| WORK TASK |
For the data below, restate word for word only the lines from the line containing "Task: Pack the" through the line containing "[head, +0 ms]", both ends included.

| TASK INPUT |
◇ ◇ ◇ ◇
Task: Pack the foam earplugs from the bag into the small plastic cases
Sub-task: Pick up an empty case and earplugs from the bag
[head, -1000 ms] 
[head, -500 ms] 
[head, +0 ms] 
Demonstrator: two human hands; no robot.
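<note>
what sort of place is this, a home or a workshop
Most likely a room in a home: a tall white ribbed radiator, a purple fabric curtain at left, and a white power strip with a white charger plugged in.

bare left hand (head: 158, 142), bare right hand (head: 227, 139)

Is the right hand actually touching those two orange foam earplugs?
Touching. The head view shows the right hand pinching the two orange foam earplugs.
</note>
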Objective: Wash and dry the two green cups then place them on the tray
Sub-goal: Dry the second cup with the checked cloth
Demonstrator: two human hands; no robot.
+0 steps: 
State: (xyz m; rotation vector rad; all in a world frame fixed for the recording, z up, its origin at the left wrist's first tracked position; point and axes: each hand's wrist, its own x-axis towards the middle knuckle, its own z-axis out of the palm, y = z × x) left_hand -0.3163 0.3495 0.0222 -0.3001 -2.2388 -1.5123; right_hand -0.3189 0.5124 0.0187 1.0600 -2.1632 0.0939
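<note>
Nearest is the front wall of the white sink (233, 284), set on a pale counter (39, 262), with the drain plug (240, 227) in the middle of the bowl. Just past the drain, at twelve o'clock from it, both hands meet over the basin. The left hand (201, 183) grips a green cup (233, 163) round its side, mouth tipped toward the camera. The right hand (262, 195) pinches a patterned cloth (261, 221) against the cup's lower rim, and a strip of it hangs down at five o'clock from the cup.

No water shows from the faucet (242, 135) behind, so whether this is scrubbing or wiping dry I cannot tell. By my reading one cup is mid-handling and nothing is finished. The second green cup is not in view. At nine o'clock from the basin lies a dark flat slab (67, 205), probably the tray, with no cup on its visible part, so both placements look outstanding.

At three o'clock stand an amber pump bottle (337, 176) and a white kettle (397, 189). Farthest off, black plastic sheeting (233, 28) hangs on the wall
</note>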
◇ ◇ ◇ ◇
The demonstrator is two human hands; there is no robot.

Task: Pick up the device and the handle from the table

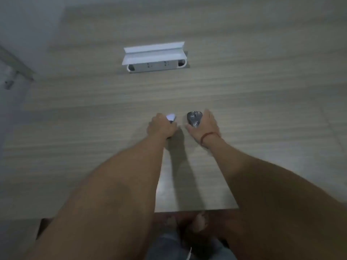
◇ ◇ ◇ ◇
| REPLY |
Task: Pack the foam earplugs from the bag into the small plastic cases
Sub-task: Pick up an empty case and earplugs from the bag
[head, -1000 ms] 
[head, -500 ms] 
[head, +0 ms] 

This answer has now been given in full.